* _WHAT THE TASK REQUIRES_
Retype, word for word, every line of the records below starting at the one that contains "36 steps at" and ending at the one that contains "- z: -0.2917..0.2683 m"; include both of those lines and nothing more.

[Dataset entries]

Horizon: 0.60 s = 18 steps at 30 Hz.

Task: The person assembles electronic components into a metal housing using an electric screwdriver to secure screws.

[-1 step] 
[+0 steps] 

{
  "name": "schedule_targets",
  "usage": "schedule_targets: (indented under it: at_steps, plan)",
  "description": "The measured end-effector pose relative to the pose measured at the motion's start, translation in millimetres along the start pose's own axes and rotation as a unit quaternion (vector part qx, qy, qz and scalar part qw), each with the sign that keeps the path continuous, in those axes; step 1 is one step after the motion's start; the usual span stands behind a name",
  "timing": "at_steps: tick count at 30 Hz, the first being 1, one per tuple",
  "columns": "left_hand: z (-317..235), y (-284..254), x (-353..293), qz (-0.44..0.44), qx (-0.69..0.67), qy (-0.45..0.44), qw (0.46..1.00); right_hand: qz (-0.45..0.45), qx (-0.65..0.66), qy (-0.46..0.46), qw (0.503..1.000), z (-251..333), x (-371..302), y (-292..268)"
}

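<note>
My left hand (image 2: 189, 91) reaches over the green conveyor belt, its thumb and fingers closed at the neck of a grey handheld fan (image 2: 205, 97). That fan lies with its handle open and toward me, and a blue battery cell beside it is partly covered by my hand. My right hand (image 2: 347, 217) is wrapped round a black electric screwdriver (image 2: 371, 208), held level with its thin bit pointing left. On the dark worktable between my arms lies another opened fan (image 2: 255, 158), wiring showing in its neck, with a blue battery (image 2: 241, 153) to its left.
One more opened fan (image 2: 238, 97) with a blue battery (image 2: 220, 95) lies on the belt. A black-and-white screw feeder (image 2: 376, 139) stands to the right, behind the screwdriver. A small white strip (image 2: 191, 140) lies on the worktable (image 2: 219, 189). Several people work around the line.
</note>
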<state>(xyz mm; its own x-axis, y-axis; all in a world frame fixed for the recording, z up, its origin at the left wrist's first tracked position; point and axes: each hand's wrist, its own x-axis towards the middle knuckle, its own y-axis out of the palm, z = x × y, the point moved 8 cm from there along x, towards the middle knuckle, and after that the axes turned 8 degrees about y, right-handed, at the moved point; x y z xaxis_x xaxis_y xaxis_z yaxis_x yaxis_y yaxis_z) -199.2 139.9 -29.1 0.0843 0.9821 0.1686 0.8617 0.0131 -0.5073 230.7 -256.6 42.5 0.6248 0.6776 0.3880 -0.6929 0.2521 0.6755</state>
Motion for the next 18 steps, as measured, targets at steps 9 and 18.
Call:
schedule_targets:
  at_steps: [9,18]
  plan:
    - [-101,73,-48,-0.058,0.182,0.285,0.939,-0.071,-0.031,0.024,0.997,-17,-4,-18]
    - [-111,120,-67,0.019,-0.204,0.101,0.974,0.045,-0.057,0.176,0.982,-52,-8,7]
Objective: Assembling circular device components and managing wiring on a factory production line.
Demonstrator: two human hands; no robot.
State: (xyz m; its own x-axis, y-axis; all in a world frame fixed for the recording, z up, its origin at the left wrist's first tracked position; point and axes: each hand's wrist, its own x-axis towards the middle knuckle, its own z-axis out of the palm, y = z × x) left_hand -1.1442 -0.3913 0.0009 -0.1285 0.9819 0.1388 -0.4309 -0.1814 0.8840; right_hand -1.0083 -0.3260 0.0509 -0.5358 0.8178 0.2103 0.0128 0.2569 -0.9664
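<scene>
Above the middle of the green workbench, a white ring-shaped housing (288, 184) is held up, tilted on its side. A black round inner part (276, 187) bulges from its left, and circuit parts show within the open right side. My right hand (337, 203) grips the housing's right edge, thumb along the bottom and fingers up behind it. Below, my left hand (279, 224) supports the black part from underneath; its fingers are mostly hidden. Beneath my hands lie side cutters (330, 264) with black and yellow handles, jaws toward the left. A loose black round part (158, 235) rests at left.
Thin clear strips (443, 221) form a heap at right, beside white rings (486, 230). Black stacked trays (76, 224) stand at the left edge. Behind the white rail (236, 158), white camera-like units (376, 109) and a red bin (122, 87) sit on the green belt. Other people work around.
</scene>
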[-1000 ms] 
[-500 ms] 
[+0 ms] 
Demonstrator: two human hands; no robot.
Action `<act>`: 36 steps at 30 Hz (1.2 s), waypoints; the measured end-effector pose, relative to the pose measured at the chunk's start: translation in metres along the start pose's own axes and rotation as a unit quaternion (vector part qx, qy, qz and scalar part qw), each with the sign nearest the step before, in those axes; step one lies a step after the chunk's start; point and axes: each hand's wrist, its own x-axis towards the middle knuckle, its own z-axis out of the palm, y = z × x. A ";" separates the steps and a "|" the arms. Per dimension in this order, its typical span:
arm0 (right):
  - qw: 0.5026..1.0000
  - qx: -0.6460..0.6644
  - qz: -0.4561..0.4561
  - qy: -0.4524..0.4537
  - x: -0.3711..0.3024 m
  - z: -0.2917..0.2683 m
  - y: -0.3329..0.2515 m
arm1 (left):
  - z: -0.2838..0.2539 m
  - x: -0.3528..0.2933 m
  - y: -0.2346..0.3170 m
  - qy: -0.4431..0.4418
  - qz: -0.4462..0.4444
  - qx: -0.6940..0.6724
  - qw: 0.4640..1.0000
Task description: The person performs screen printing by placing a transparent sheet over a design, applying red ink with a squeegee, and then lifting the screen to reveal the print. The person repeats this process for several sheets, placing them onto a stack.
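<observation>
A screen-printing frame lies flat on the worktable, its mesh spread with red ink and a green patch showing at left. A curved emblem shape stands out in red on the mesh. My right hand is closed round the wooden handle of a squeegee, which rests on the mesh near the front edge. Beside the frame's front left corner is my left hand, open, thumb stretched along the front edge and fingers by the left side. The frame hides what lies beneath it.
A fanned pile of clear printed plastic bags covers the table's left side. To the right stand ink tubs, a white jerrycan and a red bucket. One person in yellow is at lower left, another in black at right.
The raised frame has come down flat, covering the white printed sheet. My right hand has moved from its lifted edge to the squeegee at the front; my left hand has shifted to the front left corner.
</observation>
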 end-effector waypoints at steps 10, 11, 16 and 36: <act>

* _SOLUTION FOR THIS TASK_
Action `<act>`: 36 steps at 30 Hz (1.2 s), waypoints; the measured end-effector pose, relative to the pose measured at the chunk's start: translation in metres along the start pose's own axes and rotation as a unit quaternion (vector part qx, qy, qz and scalar part qw), each with the sign nearest the step before, in those axes; step one lies a step after the chunk's start; point and axes: each hand's wrist, its own x-axis towards the middle knuckle, its own z-axis out of the palm, y = z × x. A ";" separates the steps and a "|" the arms. Per dimension in this order, its typical span:
arm0 (right):
  - qw: 0.5026..1.0000
  - qx: -0.6460..0.6644
  - qz: -0.4561..0.4561
  - qy: -0.4524..0.4537
  - x: -0.3711..0.3024 m
  - z: -0.2917..0.2683 m

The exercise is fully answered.